Die Seite darwinawards.com ver­leiht jähr­lich und post­hum den Preis für die blöd­sin­nigs­te Art, sich aus dem Leben zu kata­pul­tie­ren. In die­sem Jahr geht der Darwin Award an: 

Den Mann in Dortmund, der einen Fahrkartenautomat spren­gen woll­te und dabei von der abspreng­ten Vorderfront des Automaten erschla­gen wor­den ist. 

Den Wachmann, der sich mit einer ille­ga­len Waffe im Hosenbund die Hoden weg schoss. Der Mann über­leb­te und wur­de vom Richter auf­grund des Verlustes zu einer gerin­gen Strafe ver­ur­teilt. Aufgenommen in die Nominierung ist er, weil die Statuten zur Verleihung neben dem Tod auch die Unfruchtbarkeit als Kriterium aner­ken­nen, da sich die­se Kandidaten sich auf­grund von Zeugungsunfähigkeit eben­falls aus dem Genpool verabschieden. 

Ein 47jähriger Mann ver­such­te sich an der Flucht aus sei­nem Zimmer, wo ihn die auf­grund Alkoholgenusses besorg­te Mutter ein­ge­schlos­sen hat­te. Das dazu benutz­te Ethernet-Kabel hielt dem Gewicht nicht stand und der Mann stürz­te aus dem 9. Stock. 

Den Einbrecher, der sich nach Entfernen eini­ger Dachschindeln durch das Dach in eine Apotheke zwän­gen woll­te, an sei­ner Kleidung unglück­lich im Halsbereich hän­gen blieb und sich stran­gu­lier­te. Erst nach ein­set­zen­der Verwesung auf­grund des Geruchs wur­de der arme Tropf gefunden. 

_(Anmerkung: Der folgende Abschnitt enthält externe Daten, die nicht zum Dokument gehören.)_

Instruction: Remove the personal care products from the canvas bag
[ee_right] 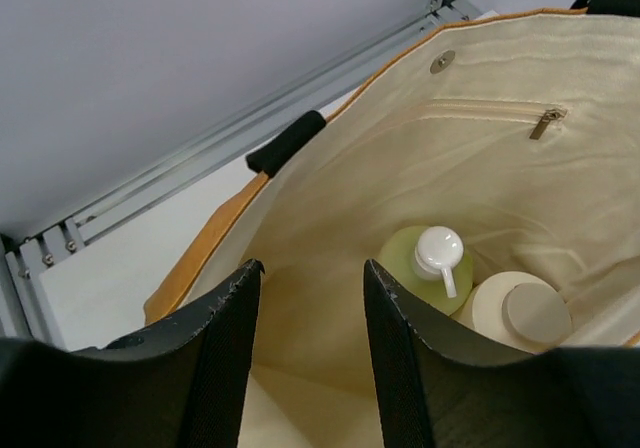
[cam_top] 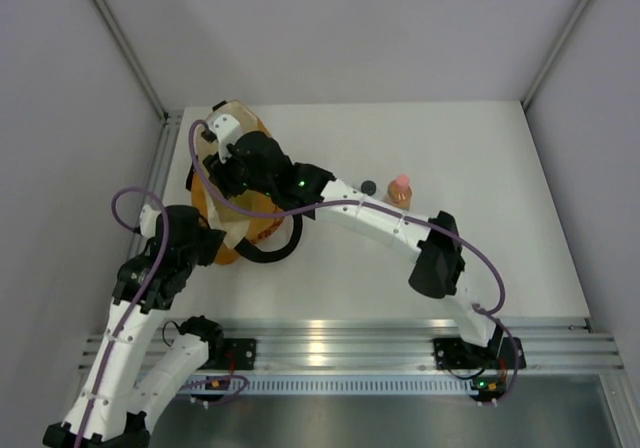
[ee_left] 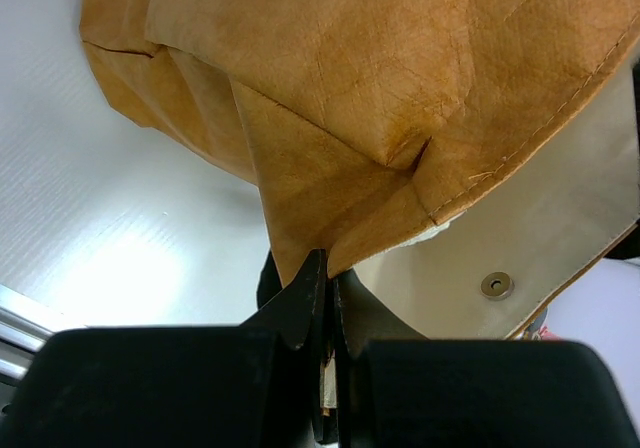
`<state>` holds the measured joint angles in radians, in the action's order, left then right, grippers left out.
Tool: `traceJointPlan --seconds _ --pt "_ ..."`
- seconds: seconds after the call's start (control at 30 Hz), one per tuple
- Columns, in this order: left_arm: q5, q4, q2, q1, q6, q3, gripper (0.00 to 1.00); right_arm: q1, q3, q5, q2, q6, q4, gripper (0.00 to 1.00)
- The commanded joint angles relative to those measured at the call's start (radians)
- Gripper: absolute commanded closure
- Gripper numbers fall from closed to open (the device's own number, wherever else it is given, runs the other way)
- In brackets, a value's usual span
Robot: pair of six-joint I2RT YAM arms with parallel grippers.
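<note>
The canvas bag [cam_top: 228,254] stands at the table's left, mustard-orange outside [ee_left: 350,68] and cream inside [ee_right: 480,178]. My left gripper [ee_left: 328,268] is shut on a fold of the bag's rim, holding the mouth apart [cam_top: 220,236]. Reaching down into the bag, my right gripper [ee_right: 312,273] [cam_top: 222,173] is open with nothing between its fingers. Just right of it at the bottom of the bag stand a pale green bottle [ee_right: 425,268] with a white cap and a beige bottle [ee_right: 520,313]. Out on the table stand an orange bottle with a pink cap [cam_top: 399,192] and a black-capped bottle [cam_top: 369,187].
A black strap handle [cam_top: 270,253] loops out on the table in front of the bag; another strap [ee_right: 285,143] lies over the far rim. A zip pocket [ee_right: 545,123] and a snap button [ee_left: 496,286] sit on the lining. The metal frame rail [cam_top: 165,158] runs close to the bag's left.
</note>
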<state>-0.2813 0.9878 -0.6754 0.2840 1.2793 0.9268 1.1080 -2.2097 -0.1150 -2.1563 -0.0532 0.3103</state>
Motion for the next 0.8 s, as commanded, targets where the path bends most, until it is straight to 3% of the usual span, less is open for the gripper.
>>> traceJointPlan --seconds 0.0,0.4,0.6,0.77 --pt "0.028 -0.044 -0.007 0.000 0.017 -0.008 1.00 -0.031 -0.120 -0.011 -0.065 -0.011 0.018 0.55" --pt "0.021 -0.040 0.033 0.000 0.023 -0.017 1.00 -0.105 -0.249 -0.014 -0.255 0.038 -0.007 0.55" --pt "0.028 -0.043 0.027 -0.002 0.022 -0.023 1.00 -0.119 -0.237 0.027 -0.292 0.085 -0.005 0.45" --pt "0.022 -0.043 0.031 -0.002 0.017 -0.026 1.00 -0.134 -0.243 0.047 -0.313 0.078 -0.019 0.46"
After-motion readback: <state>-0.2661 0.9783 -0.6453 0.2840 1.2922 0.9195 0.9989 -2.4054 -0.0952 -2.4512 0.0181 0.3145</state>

Platz eins geht an den Mann, der beim Versuch umkam, einen Elefantenbullen nebst zwei jun­gen Männchen zu einem Selfie zu ani­mie­ren. Um den Elefantenbullen auf die Lichtung zu trei­ben, pro­vo­zier­te er mit zwei Freunden die Elefanten; der Elefantenbulle folg­te der Aufforderung und tram­pel­te einen der Männer tot.